Var mı uluslararası mahkemeye yan bakan!
Kafeslerindekinden başka kuş, ulusal yargılarından başka mahkeme tanımayanlar, şimdi ne diyecek? Cumhurbaşkanı Erdoğan, Kaşıkçı cinayetini uluslararası yargıya taşımakta kararlı.
G20 Zirvesi’nin ardından zehir zemberek konuştu, hay ağzına sağlık...
Cinayeti aydınlatmak için işbirliğine bir türlü yanaşmayan Suudiler, bu tepkiyi fazlasıyla hak etmişti.
“Sağa sola kıvırarak dünyayı enayi ve ahmak yerine koyabileceklerini zannediyorlar” derken az bile söyledi.
Veliaht Prens, liderler zirvesinde Erdoğan’a söz sırası gelmeden konunun kapatıldığına seviniyorsa yanılıyor, çok geçmeden anlamıştır zaten.
Kanada Başbakanı değindikten sonra gündem değiştirilmiş. Ancak prensin ipe un seren savunması yanına kar kalmadı.
Açıklamasından, Erdoğan’ın hazırlıklı geldiğini fakat söz alamadığı için cinayetin perde arkasını ortaya seremediğini öğreniyoruz.
Cinayeti liderler masasında tartıştırmayarak tehlikeyi savuşturduğunu, Erdoğan’ın fırsatı kaçırdığını düşünmüş olmalı prens.
Neyse ki ecel terleri döktürecek bir yüzleşmeden kurtulduğu için yaşadığı sevinç uzun sürmedi, kursağına takıldı.
Oyalayarak, geçiştirme ve örtbas taktikleriyle adalete nanik yapma peşindeler.
Herkes kör, alem aptalca yalanlarla kandırılabilecek kadar sersem sanki.
Ellerindeki kanı yıkayıp sıyrılmalarına izin verme niyetinde görünmüyor sağ olsun Erdoğan.
Parasına güvenen şımarık prensin yakasını bırakmadı, sarsıp silkeliyor.
Gerekirse BM’yi devreye sokarak uluslararası yargıyı ayağa kaldıracağını, adaleti aramaktan vazgeçmeyeceğini deklare etti.
***
Taraf ve tabi değiller, Avrupa Konseyi yüksek yargı organı AİHM’den korkuları yok Suudilerin.

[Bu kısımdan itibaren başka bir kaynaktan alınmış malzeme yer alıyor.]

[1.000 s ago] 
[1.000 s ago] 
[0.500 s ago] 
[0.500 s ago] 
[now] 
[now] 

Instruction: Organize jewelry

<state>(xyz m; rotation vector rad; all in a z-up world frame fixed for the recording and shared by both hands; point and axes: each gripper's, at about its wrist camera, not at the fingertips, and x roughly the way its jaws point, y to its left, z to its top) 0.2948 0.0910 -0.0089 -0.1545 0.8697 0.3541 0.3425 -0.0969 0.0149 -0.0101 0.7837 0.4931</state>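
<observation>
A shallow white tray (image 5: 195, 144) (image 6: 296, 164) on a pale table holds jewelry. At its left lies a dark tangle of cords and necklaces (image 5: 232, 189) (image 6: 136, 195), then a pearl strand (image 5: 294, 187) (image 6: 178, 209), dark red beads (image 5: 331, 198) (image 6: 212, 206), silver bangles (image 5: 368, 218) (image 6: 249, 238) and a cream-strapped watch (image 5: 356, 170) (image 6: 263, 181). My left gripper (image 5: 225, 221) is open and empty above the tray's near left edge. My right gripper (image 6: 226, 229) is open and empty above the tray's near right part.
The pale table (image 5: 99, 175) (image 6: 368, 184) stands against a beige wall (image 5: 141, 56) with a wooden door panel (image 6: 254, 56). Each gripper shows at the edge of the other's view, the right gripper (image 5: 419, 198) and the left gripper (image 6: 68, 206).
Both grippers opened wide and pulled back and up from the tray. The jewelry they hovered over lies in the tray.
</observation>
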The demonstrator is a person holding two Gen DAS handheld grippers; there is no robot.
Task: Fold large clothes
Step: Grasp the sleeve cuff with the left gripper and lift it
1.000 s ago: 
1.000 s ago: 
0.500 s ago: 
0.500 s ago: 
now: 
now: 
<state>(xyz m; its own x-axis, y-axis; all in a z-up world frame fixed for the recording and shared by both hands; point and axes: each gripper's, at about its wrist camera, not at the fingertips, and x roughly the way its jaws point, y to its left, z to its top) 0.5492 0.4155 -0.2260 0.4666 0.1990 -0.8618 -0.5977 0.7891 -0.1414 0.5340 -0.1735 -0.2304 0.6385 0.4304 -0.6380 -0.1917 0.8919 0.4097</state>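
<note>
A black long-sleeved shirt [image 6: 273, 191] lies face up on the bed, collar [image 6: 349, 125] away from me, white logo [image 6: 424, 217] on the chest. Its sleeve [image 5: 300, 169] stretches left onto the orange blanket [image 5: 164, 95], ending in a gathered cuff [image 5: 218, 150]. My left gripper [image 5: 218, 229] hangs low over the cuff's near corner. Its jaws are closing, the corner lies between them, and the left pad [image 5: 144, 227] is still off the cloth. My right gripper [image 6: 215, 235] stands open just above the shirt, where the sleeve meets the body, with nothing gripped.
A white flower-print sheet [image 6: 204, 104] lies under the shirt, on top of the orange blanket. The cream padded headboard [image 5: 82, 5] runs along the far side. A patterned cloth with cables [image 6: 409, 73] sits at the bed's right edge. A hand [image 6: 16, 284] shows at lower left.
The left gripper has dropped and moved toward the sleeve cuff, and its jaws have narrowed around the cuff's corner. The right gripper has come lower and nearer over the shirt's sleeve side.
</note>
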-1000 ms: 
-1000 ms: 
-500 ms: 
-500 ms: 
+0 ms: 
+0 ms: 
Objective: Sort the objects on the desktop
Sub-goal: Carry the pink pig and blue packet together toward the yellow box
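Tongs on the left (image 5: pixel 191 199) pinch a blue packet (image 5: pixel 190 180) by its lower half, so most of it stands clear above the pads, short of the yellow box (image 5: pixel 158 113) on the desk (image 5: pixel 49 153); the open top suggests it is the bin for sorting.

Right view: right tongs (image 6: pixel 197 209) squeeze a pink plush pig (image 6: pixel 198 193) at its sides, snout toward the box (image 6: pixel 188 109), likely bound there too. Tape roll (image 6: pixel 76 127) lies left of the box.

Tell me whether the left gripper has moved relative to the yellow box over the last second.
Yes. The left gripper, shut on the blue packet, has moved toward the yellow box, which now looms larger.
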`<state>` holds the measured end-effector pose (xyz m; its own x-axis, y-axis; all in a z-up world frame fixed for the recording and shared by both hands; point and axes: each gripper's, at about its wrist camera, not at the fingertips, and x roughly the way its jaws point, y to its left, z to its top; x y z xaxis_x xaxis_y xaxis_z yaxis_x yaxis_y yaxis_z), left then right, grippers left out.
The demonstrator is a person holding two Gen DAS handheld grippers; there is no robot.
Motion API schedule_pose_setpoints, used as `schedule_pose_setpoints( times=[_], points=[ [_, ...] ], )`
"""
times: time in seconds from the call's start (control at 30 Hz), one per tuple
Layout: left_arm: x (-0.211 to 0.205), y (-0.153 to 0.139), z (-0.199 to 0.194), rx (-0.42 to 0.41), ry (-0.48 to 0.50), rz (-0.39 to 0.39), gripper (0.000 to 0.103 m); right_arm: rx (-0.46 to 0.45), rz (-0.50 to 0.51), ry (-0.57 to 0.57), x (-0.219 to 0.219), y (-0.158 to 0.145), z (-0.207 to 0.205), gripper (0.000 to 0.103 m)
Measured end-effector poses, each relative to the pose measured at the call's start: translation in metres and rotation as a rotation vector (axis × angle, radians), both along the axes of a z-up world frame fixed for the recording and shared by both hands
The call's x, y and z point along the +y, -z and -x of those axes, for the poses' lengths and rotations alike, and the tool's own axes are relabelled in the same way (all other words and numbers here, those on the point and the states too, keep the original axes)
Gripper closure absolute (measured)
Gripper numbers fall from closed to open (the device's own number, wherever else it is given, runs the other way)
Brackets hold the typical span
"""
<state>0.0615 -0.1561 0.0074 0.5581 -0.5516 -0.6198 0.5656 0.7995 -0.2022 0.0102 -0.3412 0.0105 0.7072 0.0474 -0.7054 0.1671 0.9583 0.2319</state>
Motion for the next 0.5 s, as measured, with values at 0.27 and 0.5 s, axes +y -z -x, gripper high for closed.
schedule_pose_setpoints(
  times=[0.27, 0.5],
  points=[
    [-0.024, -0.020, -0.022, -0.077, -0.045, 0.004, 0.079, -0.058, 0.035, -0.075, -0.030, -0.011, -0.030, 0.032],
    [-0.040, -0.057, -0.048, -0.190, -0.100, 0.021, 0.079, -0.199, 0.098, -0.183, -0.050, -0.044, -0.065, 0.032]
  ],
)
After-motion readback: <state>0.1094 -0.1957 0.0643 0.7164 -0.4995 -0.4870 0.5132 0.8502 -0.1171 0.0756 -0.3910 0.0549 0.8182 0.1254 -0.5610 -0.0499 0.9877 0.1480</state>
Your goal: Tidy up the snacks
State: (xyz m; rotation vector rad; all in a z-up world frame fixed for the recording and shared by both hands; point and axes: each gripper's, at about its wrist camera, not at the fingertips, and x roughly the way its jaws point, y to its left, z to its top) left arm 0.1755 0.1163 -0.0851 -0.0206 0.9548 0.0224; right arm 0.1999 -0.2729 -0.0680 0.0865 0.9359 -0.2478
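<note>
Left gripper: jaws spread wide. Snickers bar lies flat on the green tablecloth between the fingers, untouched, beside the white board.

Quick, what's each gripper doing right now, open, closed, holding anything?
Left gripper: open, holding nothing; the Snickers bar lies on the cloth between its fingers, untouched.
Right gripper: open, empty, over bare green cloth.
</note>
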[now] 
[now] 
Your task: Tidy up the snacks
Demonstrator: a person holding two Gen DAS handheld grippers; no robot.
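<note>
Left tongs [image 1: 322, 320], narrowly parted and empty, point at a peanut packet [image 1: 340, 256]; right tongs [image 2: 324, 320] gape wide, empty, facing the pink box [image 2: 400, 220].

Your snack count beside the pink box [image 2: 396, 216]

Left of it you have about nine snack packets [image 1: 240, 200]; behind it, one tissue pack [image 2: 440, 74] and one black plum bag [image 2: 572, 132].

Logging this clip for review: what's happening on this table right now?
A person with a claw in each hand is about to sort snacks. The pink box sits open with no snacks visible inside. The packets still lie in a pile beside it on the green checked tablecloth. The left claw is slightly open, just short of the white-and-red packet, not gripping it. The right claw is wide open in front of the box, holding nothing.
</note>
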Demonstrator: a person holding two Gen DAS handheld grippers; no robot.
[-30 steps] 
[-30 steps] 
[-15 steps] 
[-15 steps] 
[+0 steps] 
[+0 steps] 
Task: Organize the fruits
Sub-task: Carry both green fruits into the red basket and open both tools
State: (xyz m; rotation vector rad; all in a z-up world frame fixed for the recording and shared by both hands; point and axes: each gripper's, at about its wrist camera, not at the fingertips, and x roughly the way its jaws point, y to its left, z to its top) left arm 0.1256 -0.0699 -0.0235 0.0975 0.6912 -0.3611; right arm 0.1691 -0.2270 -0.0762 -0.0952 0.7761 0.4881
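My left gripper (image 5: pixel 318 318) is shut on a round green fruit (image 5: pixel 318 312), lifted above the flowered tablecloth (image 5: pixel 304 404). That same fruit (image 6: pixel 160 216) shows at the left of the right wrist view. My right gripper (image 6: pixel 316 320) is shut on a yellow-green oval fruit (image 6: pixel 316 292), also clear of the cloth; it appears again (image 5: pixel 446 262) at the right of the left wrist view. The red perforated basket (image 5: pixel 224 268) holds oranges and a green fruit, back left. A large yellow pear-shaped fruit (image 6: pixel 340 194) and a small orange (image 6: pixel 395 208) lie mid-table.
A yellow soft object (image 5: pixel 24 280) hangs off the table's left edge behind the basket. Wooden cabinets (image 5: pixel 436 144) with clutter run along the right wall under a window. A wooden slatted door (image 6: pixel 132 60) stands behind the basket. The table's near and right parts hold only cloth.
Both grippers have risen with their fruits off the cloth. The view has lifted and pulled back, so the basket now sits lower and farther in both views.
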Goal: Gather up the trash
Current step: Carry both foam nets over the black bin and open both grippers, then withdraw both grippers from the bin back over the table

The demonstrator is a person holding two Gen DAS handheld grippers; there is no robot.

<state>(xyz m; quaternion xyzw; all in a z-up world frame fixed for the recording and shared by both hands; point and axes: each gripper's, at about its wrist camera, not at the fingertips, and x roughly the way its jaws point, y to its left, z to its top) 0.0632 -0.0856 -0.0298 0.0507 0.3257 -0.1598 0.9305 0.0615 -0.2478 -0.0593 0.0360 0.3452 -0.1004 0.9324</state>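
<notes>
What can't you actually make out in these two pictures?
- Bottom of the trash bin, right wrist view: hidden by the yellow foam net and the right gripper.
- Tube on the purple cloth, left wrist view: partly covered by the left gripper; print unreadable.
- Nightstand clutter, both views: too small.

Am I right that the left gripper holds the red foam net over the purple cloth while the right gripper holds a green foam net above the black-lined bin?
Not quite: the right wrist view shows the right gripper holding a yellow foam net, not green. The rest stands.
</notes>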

Ama ya BM mahkemesi olan mesela bir Uluslararası Adalet Divanı! O zeminde yargılanmaktan nasıl yırtacaklar bakalım.
BM yetkilileri Ankara’nın çağrıları üzerine, daha önce Kaşıkçı cinayetiyle ilgili uluslararası bir soruşturma açılmasına destek bildirmişti.
Azmettiricilerin tek çıkışı, yan çizmek. Yani işlerine gelmeyince, yanlı veya yetkisiz diye karalayarak uluslararası yargı mekanizmasını reddetmek. Bağlayıcı olmadığını söylemek, kararını tanımamak...
Adalet kaçkınlarının biricik sığınağı, son silahı daima budur. Uluslararası yargıyı, itibarına saldırarak değersizleştirmeye, gözden düşürerek üste çıkmaya çalışırlar.
‘Kaşıkçı kendi vatandaşımız, devletimiz çözer, kanını yerde bırakmayız, davasını gütmek size mi düştü, Suud düşmanlarının bize karşı kullanmasına göz yummayız, sizle ne alakası var, adamınız mıydı, bu ilginiz nereden geliyor, iç işlerimize karıştırmayız, ulusal yargımıza ve egemenlik haklarımıza müdahale ettirmeyiz’ cazgırlıklarıyla başlarlar mızıkçılığa.
Yavuz hırsız yöntemiyle adalet talebini bastırmayı deneyeceklerdir, ne şüphe.
Fakat bu sefer çetincevize çattılar. Cumhurbaşkanı, Lahey’deki mahkemeye kadar kovalayacaktır.
Kaçacak bir sıçan deliği satın almaları zor, inandırıcı bir mazeret bulmaları da...
Kıssadan hisse; uluslararası mahkemeler iyidir, şaşı bakmaksa kötüdür.
İtibarlarını bozuk para gibi harcamamak, meşru bir hak arama yolu ve geçerli bir hukuk güvencesi olarak korumak gerekir ki...Bir gün lazım olduğunda herkes gidebileceği bir kapı bulabilsin.